The current generation of direct acting antivirals (DAAs), telaprevir and boceprevir, in combination with peginterferon and ribavirin (PEG/RBV) have demonstrated limited efficacy in patients with hepatitis C virus (HCV) genotype 1 infection who have experienced a previous null response to PEG/RBV. Sustained virologic response (SVR) has been approximately 30%, with associated high rates of resistance. Now, researchers have explored the efficacy of two next-generation DAAs with and without PEG/RBV in this patient population.
This phase IIa, industry-sponsored, randomized study involved 21 patients with previous null response to PEG/RBV (defined as <2 log HCV RNA drop from baseline at 12 weeks).
Eleven patients received 60 mg daily of daclatasvir (an NS5A replication complex inhibitor) and 600 mg twice daily of asunaprevir (an NS3 protease inhibitor) for 24 weeks (DAA-only group).
Ten patients received both DAAs and PEG/RBV for 24 weeks (DAA+PEG/RBV group). Of note, 90% of the study cohort had IL28B genotypes CT or TT, which respond poorly to PEG/RBV. The primary endpoint was SVR at 12 weeks after stopping therapy.
The SVR in the DAA-only group was 36% (2 of 9 with genotype 1a and 2 of 2 with genotype 1b). Six patients, all with genotype 1a, had viral breakthrough that was associated with viral resistance mutations to both DAAs.

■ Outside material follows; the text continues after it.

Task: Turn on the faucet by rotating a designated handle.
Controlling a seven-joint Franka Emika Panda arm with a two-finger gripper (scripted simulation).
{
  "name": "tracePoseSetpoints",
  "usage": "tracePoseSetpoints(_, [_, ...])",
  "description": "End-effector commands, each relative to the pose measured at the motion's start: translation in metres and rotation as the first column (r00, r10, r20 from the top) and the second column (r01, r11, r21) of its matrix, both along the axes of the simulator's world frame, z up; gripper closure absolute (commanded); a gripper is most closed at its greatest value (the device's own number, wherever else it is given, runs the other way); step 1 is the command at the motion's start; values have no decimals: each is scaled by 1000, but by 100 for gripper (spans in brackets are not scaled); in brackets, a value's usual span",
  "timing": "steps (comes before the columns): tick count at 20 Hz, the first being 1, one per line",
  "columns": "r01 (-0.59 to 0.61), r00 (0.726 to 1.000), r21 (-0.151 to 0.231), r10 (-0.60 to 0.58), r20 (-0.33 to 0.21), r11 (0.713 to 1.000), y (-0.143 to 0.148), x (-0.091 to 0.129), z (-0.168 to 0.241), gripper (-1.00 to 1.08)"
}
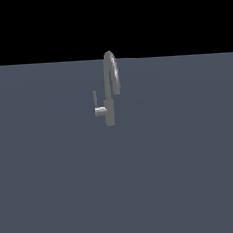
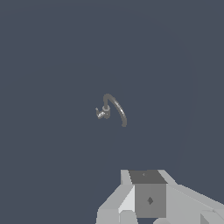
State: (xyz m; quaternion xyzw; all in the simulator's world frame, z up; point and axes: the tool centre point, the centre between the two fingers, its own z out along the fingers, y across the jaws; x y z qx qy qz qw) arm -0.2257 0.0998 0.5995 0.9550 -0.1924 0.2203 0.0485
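The faucet (image 1: 109,97) is a slim grey tap standing on the flat grey surface, with a vertical post and a high arched spout. The handle (image 1: 95,99) is a thin short lever pointing upward from a small stub on the post, on the exterior view's left. In the wrist view the faucet (image 2: 117,107) shows small and from above, with the handle (image 2: 99,113) beside its post. Only part of my gripper (image 2: 148,200) shows, at the edge of the wrist view and far from the faucet. Its fingertips are cut off. The arm is out of the exterior view.
A flat grey surface (image 1: 180,173) spreads all around the faucet. A black background lies behind it. No other objects show.
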Motion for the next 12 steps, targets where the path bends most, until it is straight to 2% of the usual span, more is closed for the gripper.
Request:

Alternately, the SVR in the DAA+PEG/RBV group was 100% (90% with genotype 1a) at 12 weeks after therapy and 90% at 24 weeks. Most adverse events were mild to moderate and included diarrhea, fatigue, headache, and nausea.
These findings provide early evidence that the next generation of DAAs is more potent than the current generation in treating HCV genotype 1 infection.
In this cohort of the most difficult-to-treat HCV patients — previous null responders with genotype 1 infection — a 24-week SVR of 90% was achieved after 24 weeks of quadruple therapy (2 DAAs and PEG/RBV). Even an interferon-free regimen of the 2 DAAs resulted in an SVR of 36%.
Results are eagerly anticipated from the phase III trial currently under way.